Jean peut donc aussi bien vous raconter ses après-midis de shopping aux Puces avec Jimmy Page que ses souvenirs de studio avec Jean Jacques Goldman (dont il fut un temps le directeur artistique avec Taï Phong), Week End Millionaire ou encore Gilbert Bécaud dont il a produit le dernier disque.
Jean écrivait à l'époque pour les revues dans lesquelles je publiais des photos, dont Pop Music Super Hebdo, un tabloïd hebdomadaire comme son nom ne l'indique pas. On se croisait donc souvent aux concerts. Il est très fort en blues. C'est une vraie plume, auteur de nombreuses biographies (Edith Piaf, Brel, Indochine, etc ..)
Je trouvais donc sympa de les emmener dans cette aventure car pour certains c'est inhabituel. Ramon écrit des scénarios et compose des musiques de film notamment pour Albert Dupontel, Antoine de Caunes et Christian Clavier et Billie est toujours à l'antenne de façon quotidienne.

Pour tous ceux qui souhaitent acheter ton livre, quelle est la démarche à suivre ?

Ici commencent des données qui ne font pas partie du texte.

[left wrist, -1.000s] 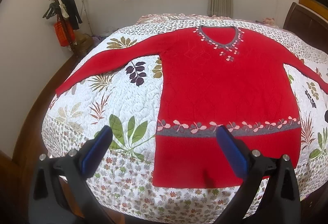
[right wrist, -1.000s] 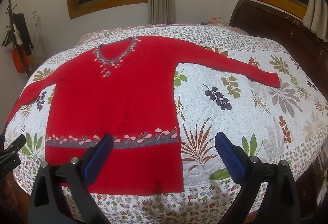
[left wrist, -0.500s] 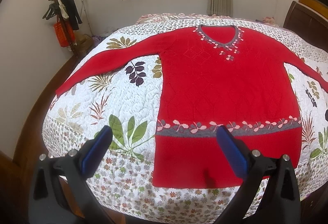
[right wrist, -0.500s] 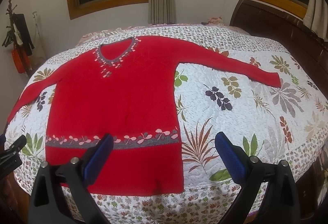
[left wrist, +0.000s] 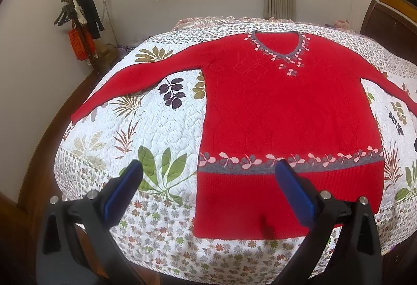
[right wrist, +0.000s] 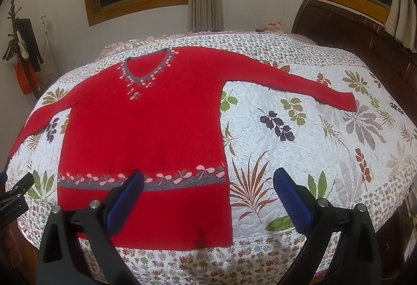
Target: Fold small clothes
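Spread flat on the quilted bed (left wrist: 161,128), the red sweater (left wrist: 281,115) lies neck away, hem nearest — left claw (left wrist: 206,175) and right claw (right wrist: 208,180) hover spread and empty, each over its own hem corner.

I see a bed (left wrist: 86,162) covered by a white quilt (right wrist: 299,154) printed with leaves and edged in a band of small flowers. A red sweater (left wrist: 281,113) lies flat on the quilt, front up, its neckline toward 12 o'clock and its hem toward 6 o'clock, near the quilt's edge. One sleeve (left wrist: 135,81) runs out toward 9 o'clock, the other sleeve (right wrist: 299,84) toward 3 o'clock. A dark headboard (right wrist: 365,37) stands at 2 o'clock.
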The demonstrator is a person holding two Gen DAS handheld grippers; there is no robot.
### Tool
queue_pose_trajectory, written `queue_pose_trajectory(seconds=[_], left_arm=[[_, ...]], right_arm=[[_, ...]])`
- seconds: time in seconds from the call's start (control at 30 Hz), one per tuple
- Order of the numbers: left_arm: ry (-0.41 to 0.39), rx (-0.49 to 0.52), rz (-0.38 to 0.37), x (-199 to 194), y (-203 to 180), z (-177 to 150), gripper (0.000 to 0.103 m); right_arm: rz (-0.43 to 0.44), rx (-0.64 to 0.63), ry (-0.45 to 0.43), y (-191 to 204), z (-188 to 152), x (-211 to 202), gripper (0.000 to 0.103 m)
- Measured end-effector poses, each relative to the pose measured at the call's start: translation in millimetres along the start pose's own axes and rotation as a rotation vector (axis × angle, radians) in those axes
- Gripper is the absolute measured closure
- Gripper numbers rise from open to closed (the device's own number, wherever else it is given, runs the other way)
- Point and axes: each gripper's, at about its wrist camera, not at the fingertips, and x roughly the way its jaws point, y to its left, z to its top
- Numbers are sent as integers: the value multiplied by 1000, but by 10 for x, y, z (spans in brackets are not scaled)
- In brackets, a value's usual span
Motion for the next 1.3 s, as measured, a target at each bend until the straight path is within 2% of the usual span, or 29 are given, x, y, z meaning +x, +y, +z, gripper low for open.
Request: queue_pose_trajectory(seconds=[1.03, 1.17, 1.3], left_arm=[[27, 4, 6, 124, -52, -6, 3], [36, 21, 10, 209, -183, 88, 3], [27, 36, -17, 324, -452, 343, 3]], right_arm=[[12, 9, 12, -76, 5, 123, 4], [11, 6, 14, -242, 78, 226, 4], [-45, 21, 8, -844, 388, 453, 4]])
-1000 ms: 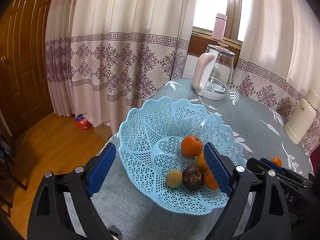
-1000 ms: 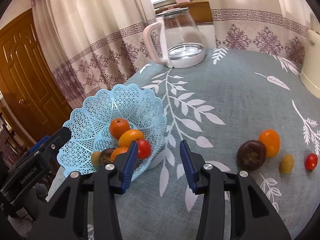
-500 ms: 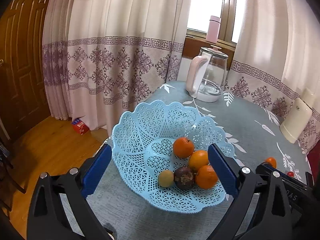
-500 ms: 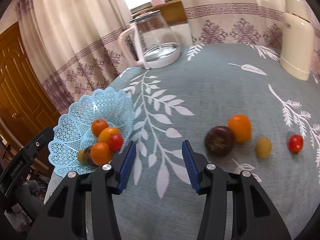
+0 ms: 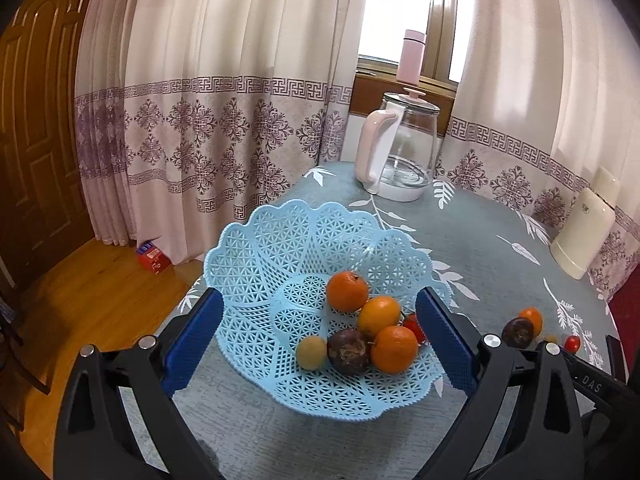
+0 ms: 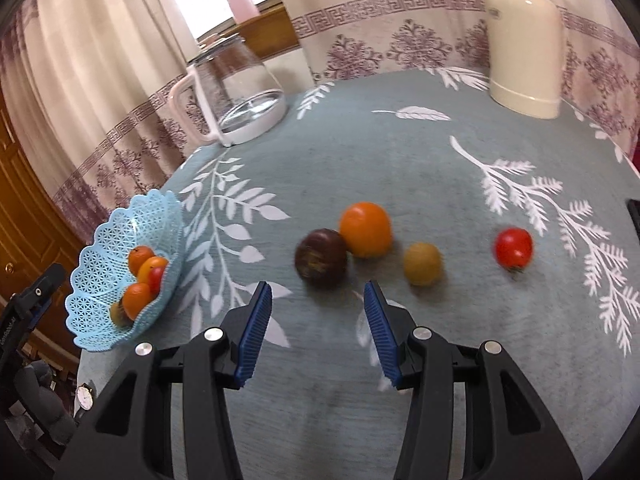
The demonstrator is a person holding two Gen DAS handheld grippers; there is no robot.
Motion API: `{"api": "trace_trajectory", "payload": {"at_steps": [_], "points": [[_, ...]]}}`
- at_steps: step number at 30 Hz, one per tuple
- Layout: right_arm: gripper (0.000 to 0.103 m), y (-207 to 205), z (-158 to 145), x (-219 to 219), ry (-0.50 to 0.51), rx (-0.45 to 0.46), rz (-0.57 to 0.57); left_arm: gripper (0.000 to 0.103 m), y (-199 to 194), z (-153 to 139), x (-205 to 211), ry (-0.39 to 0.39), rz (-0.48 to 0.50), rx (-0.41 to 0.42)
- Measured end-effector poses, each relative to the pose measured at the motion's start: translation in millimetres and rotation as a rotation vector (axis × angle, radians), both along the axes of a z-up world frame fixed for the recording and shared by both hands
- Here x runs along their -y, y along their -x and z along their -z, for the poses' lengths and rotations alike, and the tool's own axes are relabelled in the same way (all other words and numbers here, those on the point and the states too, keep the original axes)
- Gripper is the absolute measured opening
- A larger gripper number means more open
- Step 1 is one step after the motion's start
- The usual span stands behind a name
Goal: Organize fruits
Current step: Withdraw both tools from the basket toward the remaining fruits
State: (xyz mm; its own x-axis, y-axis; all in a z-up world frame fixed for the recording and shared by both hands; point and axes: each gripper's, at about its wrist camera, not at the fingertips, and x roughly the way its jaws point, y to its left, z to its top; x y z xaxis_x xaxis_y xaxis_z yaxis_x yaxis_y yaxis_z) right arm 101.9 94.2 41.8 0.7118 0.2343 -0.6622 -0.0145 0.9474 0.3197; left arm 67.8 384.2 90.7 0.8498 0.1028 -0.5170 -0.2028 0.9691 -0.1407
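Now the right gripper (image 6: 316, 322) has its fingers wide open near the dark fruit (image 6: 321, 258) on the surface, ready to grab it for the blue basket (image 5: 256, 264), while the left gripper (image 5: 320, 340), open too, waits around the basket.

Four oranges (image 5: 347, 291), two passion fruits (image 6: 321, 258), two tomatoes (image 6: 513, 247), two yellow fruits (image 6: 422, 263).

Basket (image 6: 120, 304) left of loose fruits (image 6: 366, 230)
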Motion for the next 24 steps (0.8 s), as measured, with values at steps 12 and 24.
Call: {"api": "trace_trajectory", "payload": {"at_steps": [12,24], "points": [[0.049,17.5,10.8,45.4,0.009,-0.025,0.098,0.098,3.1,-2.3,12.7,-0.014,0.03,0.007],[0.049,8.1,16.6,88.3,0.064,-0.039,0.218,0.098,6.2,-4.3,29.6,-0.037,0.066,0.013]]}}
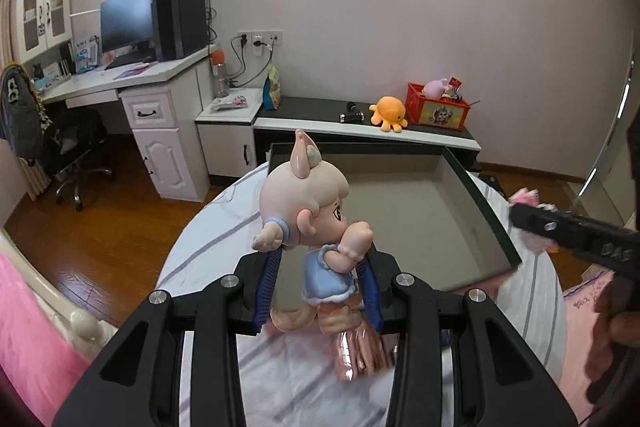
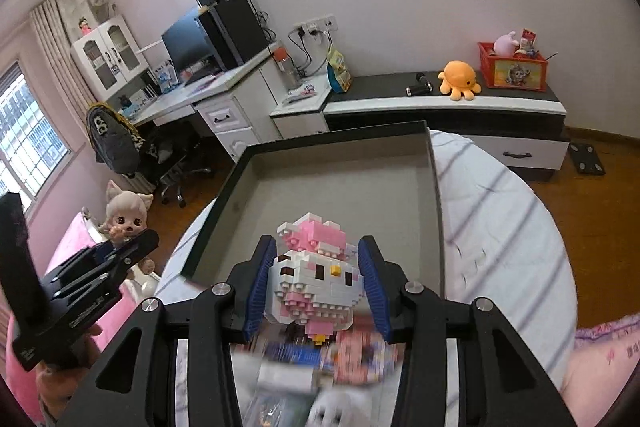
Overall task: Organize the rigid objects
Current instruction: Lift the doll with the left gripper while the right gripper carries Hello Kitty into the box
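Left gripper (image 1: 320, 279) clamped on eared doll (image 1: 308, 211), held above bed near empty dark tray (image 1: 480, 195). Only right wrist view shows right gripper (image 2: 318, 287) pinching pink-white brick cat figure (image 2: 316, 279) over tray's near edge

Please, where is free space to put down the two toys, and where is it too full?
The whole floor of the dark-rimmed box is bare between its four walls. The striped sheet right of the box is also free. It is crowded under the block-built cat, where blurred packets lie.
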`<state>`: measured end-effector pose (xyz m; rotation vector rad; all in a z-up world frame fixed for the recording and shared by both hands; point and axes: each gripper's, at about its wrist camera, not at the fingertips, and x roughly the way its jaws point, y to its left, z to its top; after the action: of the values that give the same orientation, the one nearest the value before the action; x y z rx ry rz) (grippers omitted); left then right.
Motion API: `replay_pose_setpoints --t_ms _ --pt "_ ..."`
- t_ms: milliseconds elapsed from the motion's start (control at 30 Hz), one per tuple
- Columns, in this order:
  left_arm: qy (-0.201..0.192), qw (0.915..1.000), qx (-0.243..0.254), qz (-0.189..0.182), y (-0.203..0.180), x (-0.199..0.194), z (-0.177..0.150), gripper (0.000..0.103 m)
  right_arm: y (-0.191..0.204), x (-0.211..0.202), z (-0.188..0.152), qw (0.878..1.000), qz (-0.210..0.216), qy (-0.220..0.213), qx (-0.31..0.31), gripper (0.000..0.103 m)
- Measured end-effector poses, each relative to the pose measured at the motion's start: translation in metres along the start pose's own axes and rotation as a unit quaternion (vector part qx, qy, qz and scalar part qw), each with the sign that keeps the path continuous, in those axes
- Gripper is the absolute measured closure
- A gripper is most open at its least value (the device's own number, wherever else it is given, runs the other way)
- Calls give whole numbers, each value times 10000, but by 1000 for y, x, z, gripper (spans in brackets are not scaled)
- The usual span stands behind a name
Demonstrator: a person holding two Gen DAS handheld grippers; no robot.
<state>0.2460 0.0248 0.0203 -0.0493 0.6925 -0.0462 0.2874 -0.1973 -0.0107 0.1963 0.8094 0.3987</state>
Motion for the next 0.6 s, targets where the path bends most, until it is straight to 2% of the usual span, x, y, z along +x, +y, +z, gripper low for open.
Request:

Comme ce livre est destiné à être auto-édité, il ne sera disponible qu'en financement participatif (ce que les Anglais appellent le crowdfunding), via le site Ulule à l'adresse : http://fr.ulule.com/my-generation/
L'opération ne dure que jusqu'au 25 juillet 2014. On met ce qu'on veut à partir de 10 euros (et jusqu'à 1.000 euros), en échange de quoi on reçoit des contreparties. Par exemple pour 10 euros, on a une série de six cartes postales qui sont des photos extraites du livre et qui n'existeront que là. Il s'agit donc d'une exclusivité.
Au-delà de 10 euros, on a des articles "en plus", comme un tirage signé d'une photo extraite du livre, le bouquin avec les cartes postales ou des photos... Plus on avance dans les montants, plus la contrepartie est conséquente. Il existe même une contrepartie taillée sur mesure pour une société désirant faire des cadeaux à ses collaborateurs ou à ses clients permettant d'obtenir quinze livres.
Enfin à partir d'un certain montant de contribution, le souscripteur a son nom mentionné dans le bouquin car c'est aussi grâce à lui qu'il existe. On trouve également des contreparties pour assister à la soirée de lancement où tout le monde sera réuni, les auteurs et moi-même. Le livre sera remis de façon très officielle aux souscripteurs à l'occasion de cette soirée. Tous les exemplaires seront signés et numérotés.
Point très important : si l'aventure ne se trouvait pas entièrement financée au 25 juillet pour le montant demandé , ce livre sera un souvenir ! Il n'existera pas. Évidemment, quelle que soit la somme investie, chaque participant sera remboursé aussi simplement qu'il aura souscrit.
Si l'important est effectivement de participer, il est primordial d'essayer de convaincre quelqu'un autour de vous d'en faire autant et ainsi de suite. Je pars du principe que quelqu'un qui aime bien ces années-là, soit pour les photos, soit pour la musique, doit bien avoir dans son carnet d'adresses quelqu'un qui partage ses goûts. Il peut le lui offrir en cadeau ou mieux encore lui dire "Tiens il y a un livre qui devrait t'intéresser, moi j'en prends un, tu devrais en prendre un également parce qu'il n'y en aura pas beaucoup".
L'autre principe du financement participatif, c'est que lorsqu'on souhaite participer, il faut le faire tout de suite parce qu'après on "procrastine", on se dit qu'on le fera plus tard et on ne le fait jamais. C'est alors trop tard pour tout le monde. Il n'y a pas de joker. Et il n'y a aucun risque puisque si le montant requis n'est pas atteint, c'est remboursé.